Fidel Castro tenía el gatillo alegre.
Quería que corriera la sangre, ajena sobre todo. Quería, como todos los dictadores, tener un enemigo grande, y mientras más grande, mejor.
Quería jugar a ser David, y meterle una pedrada en la frente al otro; meterle dos o seis misiles nucleares al
territorio de los Estados Unidos, matar uno, dos, tres millones de americanos. Eso, muertos, muchos americanos muertos.
Y que comenzara con ello una guerra nuclear global. Y si Cuba se convertía en un desierto contaminado, y todos los cubanos desaparecían del planeta, vaporizados a golpe de ojivas nucleares, ¿qué importa?

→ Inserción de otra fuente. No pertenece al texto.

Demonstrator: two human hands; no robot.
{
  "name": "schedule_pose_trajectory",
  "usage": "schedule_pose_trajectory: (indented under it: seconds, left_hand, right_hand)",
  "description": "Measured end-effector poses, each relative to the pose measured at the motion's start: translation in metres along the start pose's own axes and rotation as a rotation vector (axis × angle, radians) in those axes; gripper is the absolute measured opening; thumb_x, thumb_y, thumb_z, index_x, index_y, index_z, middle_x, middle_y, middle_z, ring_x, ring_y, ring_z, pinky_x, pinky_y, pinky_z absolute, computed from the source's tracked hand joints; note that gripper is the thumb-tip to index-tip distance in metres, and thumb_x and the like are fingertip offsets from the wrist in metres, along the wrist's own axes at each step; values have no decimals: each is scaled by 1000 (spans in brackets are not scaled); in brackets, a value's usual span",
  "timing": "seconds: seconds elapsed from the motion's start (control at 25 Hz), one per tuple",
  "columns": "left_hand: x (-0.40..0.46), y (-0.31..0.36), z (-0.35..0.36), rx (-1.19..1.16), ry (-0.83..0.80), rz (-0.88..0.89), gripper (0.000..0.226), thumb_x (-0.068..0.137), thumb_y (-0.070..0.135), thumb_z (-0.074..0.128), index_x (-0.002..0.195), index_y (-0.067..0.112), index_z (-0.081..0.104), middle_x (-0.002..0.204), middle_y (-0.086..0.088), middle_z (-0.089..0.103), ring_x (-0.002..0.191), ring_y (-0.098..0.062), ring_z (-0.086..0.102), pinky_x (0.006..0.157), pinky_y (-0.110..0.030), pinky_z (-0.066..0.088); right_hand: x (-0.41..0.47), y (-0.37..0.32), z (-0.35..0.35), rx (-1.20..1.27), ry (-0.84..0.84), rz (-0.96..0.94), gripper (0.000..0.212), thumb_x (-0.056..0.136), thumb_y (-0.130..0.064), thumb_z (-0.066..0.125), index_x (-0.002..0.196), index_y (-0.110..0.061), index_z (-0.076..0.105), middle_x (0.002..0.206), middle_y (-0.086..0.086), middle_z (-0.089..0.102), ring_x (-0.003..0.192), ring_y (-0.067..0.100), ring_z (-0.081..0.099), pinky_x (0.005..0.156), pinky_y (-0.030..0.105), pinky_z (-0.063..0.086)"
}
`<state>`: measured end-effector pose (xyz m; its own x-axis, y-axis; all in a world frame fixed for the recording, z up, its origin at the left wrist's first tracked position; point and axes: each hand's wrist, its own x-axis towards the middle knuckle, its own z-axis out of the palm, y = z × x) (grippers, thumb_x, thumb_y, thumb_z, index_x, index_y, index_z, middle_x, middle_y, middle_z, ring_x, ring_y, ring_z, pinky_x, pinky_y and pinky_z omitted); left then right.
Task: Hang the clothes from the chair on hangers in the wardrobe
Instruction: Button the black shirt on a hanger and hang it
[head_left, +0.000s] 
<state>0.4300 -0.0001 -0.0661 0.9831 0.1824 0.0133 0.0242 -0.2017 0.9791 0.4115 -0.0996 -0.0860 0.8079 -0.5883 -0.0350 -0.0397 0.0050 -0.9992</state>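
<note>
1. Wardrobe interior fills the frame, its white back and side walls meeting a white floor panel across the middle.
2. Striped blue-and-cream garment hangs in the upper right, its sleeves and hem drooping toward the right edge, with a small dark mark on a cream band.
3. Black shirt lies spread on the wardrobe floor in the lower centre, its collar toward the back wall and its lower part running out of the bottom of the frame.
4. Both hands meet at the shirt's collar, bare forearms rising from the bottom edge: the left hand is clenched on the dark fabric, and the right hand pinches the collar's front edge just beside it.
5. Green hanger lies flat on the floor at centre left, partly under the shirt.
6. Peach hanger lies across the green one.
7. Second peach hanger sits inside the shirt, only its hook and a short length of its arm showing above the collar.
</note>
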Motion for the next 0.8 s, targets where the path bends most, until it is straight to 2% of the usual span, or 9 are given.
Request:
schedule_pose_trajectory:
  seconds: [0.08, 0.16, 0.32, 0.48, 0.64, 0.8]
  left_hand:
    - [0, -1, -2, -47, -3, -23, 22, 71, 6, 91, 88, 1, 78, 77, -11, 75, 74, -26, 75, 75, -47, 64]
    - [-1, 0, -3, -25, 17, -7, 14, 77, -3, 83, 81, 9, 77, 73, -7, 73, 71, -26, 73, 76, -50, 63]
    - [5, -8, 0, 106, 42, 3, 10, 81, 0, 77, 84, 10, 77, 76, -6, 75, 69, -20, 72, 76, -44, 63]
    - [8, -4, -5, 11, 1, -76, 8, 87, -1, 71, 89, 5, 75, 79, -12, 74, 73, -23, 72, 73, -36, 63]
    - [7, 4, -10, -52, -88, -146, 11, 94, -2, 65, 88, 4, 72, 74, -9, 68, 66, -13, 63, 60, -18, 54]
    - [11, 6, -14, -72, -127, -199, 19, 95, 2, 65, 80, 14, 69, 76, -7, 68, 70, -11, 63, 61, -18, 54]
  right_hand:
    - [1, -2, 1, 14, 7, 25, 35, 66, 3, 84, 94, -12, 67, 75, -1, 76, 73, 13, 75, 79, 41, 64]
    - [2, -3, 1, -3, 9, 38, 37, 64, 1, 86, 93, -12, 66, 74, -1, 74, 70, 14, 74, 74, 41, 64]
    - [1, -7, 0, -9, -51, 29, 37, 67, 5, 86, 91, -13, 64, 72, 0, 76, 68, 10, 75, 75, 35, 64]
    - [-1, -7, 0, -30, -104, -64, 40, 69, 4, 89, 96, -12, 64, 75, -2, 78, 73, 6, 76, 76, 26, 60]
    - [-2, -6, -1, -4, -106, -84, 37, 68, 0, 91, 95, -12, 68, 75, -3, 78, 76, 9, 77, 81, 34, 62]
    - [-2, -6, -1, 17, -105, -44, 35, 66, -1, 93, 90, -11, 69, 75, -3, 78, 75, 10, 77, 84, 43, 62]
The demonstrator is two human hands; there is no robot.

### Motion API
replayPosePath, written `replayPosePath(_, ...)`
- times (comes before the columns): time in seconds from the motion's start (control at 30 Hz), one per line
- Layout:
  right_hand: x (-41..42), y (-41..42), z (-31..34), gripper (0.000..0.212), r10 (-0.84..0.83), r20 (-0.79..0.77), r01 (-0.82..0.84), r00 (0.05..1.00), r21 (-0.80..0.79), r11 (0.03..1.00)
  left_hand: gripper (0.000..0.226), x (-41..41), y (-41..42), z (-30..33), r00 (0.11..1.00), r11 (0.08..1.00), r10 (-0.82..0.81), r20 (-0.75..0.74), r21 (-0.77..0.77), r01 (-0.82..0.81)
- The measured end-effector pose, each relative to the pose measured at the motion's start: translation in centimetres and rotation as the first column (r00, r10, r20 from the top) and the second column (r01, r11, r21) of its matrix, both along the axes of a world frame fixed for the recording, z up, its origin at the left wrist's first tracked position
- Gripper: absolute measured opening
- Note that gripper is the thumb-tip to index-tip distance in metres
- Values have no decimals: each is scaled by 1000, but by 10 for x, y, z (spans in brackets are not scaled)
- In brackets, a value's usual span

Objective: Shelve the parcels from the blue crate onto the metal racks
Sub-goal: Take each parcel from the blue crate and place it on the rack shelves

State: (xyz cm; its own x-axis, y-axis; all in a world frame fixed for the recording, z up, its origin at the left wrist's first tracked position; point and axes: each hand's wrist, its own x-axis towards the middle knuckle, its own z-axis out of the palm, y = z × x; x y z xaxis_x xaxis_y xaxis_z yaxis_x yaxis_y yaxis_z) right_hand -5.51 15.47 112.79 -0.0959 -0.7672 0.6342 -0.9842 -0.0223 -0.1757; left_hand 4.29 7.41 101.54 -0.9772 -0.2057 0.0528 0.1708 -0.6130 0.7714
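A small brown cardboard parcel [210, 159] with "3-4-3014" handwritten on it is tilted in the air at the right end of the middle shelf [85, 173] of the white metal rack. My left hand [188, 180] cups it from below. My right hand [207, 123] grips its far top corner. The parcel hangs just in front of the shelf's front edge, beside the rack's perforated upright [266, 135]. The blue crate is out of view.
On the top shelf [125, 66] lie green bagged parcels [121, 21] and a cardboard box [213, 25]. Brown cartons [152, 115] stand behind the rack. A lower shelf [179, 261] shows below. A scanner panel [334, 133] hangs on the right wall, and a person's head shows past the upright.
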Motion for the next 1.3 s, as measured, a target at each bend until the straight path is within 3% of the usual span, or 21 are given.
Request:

No iba a quedar nadie para contar la historia que lo absolvería.
Pero, cuando 50 años después el periodista Jeffrey Goldberg en esta entrevista le dice:
“At a certain point it seemed logical for you to recommend that the Soviets bomb the U.S. Does what you recommended still seem logical now?"
Él, sabio anciano en camisita a cuadros, responde:
"After I've seen what I've seen, and knowing what I know now, it wasn't worth it all.”
Qué clase de demente, neurótico, maniático hijo de puta.
Debería vivir para siempre para que viera todo lo que viene, y se retorciera en la impotencia y la rabia de los olvidados.